Continuing to Impact Students - Despite School Closure

Sylvia Monreal is a Second Year Teaching Fellow at the MLK Jr. Community Campus in Newark, NJ Last month, the superintendent of Newark Public Schools announced her plans to close seven schools in the district. One of those schools happened to be our site, Martin Luther King, Jr., Community Campus. It seems like just yesterday that I wrote on this blog the challenges we would face in the Kingdom (as we’ve come to call the school) as the first Expanded Learning Time site in all of Citizen Schools New Jersey. It would be tempting to write up Superintendent Anderson’s announcement as an end of our mission but that would be far from the truth.

Marian Wright Edelman, the president and founder of Children’s Defense Fund, once said, “We must not, in trying to think about how we can make a big difference, ignore the small daily differences we can make which, over time, add up to big differences that we often cannot foresee.”

There is no doubt that Superintendent Anderson’s announcement will bring great change to the lives of our students, but, hopefully, so will the daily work that we continue to do as a part of Citizen Schools.

Last week, our campus held its fourth Apprenticeship Fair - an event where volunteers enter the classroom and pitch students on the ten-week courses they're going to teach - and it was a stunning success. A new batch of new Citizen Teachers joined some inspiring veteran volunteers to dazzle our students with the promise of upcoming Apprenticeships. There was no sign of resignation to be found in the building, only excitement about future learning. I remember poking my head into a room to see a group of sixth grade boys that you normally couldn’t pay to sit quietly silently investigating their “fossil” samples for clues, guided by the Earth Science volunteer teachers.

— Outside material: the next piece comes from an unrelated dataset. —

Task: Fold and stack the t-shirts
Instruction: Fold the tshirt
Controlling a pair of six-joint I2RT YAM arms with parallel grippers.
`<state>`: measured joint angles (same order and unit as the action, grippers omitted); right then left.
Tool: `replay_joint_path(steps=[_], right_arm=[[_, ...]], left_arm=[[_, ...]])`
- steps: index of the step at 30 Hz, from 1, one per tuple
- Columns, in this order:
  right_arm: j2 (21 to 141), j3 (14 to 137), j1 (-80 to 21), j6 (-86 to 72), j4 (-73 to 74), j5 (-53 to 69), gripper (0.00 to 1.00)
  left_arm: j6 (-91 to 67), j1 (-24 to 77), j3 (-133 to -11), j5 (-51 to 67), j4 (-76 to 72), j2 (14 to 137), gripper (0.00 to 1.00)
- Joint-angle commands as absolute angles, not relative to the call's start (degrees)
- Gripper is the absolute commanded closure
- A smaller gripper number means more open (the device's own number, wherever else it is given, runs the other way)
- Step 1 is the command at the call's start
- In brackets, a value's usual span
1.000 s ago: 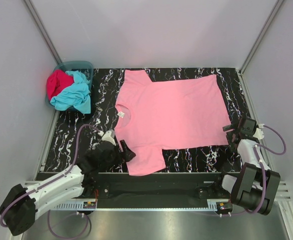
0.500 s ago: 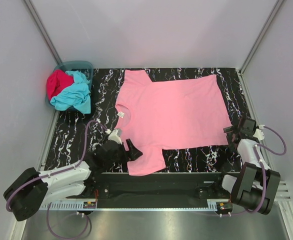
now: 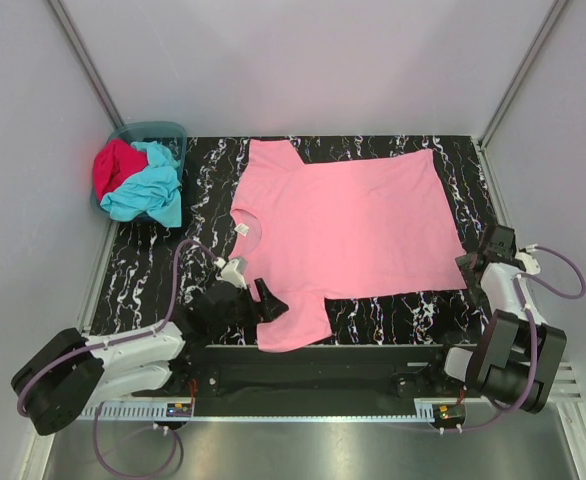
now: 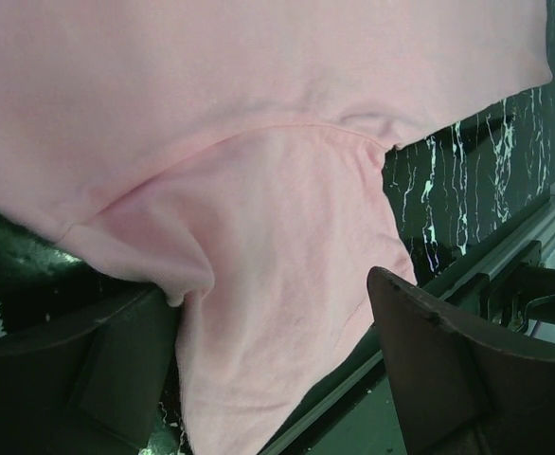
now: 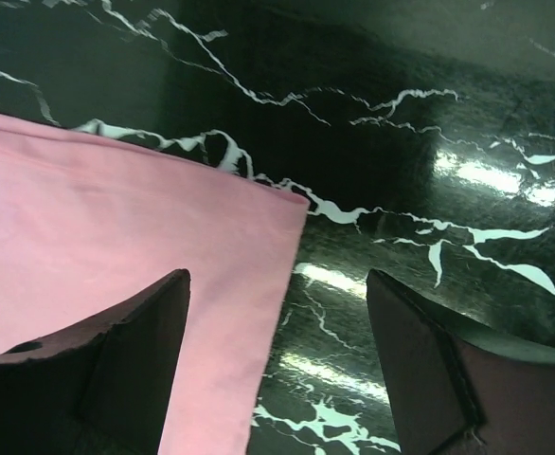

In a different room, a group of students with special needs crowded around to study a lemon circuit in the BEAM (Biology, Electronics, Aesthetics, and Mechanics) Robotics presentation.

Just last Monday, during our Explore! Time, the Team Leaders and the students set aside their worries to practice a different sort of learning. Together, they worked on constructing racecars from recyclable materials, sculpted office supplies out of clay, and dabbled in pop art. Some 8th grade students even took a break from their game and helped a younger boy with his homework so he could join in with the fun.

I believe that these are the daily moments that Edelman called for in order to change a nation, even in the face of sometimes sudden and drastic political changes. Anderson’s announcement looms overhead, but our campus remains committed to our everyday work and our students until the very end.

Where have you seen small differences that will add up, overtime, to make big differences?